Listed records:
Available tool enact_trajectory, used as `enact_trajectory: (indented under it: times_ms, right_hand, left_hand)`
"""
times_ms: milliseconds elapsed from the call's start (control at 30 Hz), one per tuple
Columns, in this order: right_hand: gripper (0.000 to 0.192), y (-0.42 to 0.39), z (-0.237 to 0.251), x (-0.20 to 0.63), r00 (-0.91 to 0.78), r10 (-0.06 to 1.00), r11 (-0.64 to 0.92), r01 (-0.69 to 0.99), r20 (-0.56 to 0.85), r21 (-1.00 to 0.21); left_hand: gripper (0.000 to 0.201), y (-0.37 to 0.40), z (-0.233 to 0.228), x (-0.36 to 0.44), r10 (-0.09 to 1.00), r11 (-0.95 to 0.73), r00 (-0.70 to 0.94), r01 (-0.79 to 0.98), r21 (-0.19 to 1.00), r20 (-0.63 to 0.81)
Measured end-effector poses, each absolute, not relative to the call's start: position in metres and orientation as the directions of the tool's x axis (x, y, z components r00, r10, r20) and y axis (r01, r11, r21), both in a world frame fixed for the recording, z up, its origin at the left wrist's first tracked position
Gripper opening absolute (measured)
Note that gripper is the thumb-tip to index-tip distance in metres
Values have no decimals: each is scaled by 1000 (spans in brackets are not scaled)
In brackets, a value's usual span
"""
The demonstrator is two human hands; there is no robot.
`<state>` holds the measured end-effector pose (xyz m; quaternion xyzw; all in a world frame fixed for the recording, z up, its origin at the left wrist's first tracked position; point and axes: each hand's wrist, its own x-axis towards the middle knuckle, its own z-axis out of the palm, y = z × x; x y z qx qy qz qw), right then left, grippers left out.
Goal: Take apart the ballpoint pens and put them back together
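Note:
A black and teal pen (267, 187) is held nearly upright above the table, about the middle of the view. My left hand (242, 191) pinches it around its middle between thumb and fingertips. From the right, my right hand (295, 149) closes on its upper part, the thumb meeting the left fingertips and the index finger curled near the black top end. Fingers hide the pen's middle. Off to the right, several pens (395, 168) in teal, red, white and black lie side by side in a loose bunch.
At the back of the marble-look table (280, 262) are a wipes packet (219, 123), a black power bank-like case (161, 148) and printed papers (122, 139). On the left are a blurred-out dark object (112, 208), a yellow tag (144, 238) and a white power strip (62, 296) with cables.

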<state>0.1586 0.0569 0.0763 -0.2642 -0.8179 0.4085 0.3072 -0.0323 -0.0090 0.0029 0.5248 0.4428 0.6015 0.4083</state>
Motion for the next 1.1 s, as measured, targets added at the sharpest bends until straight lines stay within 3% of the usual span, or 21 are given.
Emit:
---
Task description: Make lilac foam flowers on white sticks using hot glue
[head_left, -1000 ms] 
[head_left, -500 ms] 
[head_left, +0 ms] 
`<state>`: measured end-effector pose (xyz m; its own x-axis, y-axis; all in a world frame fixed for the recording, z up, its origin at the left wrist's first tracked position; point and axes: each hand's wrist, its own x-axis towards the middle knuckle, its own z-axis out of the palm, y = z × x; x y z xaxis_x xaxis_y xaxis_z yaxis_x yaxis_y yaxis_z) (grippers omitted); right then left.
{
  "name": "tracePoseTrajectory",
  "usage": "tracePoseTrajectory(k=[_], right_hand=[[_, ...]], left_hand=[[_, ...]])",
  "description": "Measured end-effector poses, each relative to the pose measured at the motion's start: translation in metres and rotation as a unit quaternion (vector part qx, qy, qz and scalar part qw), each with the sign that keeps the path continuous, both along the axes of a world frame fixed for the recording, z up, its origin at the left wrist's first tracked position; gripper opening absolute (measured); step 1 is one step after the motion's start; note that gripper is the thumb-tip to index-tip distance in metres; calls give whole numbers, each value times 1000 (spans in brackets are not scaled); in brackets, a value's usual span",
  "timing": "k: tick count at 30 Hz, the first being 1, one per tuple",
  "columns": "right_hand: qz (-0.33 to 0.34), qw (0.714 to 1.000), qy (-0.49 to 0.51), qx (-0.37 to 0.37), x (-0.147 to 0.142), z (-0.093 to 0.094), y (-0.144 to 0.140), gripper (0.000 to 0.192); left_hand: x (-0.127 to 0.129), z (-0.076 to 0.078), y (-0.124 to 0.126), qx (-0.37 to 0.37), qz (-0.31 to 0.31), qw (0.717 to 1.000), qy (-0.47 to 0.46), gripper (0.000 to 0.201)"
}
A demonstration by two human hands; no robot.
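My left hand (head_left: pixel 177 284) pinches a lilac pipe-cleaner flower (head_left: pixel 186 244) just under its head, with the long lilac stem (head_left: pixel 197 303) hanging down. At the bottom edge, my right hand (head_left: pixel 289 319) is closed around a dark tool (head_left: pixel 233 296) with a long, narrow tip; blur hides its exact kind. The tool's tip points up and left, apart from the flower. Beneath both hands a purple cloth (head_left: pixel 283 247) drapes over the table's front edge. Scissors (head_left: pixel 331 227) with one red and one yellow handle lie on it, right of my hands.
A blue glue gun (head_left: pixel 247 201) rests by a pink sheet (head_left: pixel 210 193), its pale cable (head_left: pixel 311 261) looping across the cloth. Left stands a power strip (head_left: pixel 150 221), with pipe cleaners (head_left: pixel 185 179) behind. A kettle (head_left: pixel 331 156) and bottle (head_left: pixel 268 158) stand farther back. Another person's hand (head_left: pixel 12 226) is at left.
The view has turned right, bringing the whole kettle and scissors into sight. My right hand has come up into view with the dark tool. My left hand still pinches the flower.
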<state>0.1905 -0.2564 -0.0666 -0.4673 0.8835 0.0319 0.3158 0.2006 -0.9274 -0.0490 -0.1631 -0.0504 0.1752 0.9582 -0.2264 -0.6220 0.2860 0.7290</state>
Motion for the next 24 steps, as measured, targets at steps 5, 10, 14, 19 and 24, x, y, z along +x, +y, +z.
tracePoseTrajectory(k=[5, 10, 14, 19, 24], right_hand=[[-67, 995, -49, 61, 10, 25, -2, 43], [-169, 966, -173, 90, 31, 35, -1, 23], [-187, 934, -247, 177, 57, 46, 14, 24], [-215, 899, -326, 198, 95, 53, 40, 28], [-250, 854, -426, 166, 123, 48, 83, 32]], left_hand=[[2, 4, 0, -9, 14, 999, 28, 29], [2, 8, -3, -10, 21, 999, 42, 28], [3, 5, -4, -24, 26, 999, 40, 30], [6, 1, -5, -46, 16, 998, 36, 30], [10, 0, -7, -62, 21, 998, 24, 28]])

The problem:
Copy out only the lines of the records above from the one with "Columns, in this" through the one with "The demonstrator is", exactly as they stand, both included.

Task response:
Columns, in this order: right_hand: gripper (0.000 to 0.192), y (-0.42 to 0.39), z (-0.237 to 0.251), x (-0.20 to 0.63), r00 (-0.91 to 0.78), r10 (-0.06 to 1.00), r11 (-0.64 to 0.92), r01 (-0.69 to 0.99), r20 (-0.56 to 0.85), r21 (-1.00 to 0.21); left_hand: gripper (0.000 to 0.201), y (-0.37 to 0.40), z (-0.233 to 0.228), x (-0.36 to 0.44), r10 (-0.09 to 1.00), r11 (-0.95 to 0.73), r00 (-0.70 to 0.94), r01 (-0.79 to 0.98), r21 (-0.19 to 1.00), r20 (-0.63 to 0.81)
Measured end-effector poses, each absolute, not relative to the call's start: position in metres and orientation as the directions of the tool's x axis (x, y, z components r00, r10, r20) and y axis (r01, r11, r21), both in a world frame fixed for the recording, z up, its origin at the left wrist's first tracked position
Gripper opening absolute (measured)
Note that gripper is the thumb-tip to index-tip distance in metres
Values have no decimals: each is scaled by 1000 (spans in brackets are not scaled)
In brackets, a value's usual span
"""
The demonstrator is two human hands; there is no robot.

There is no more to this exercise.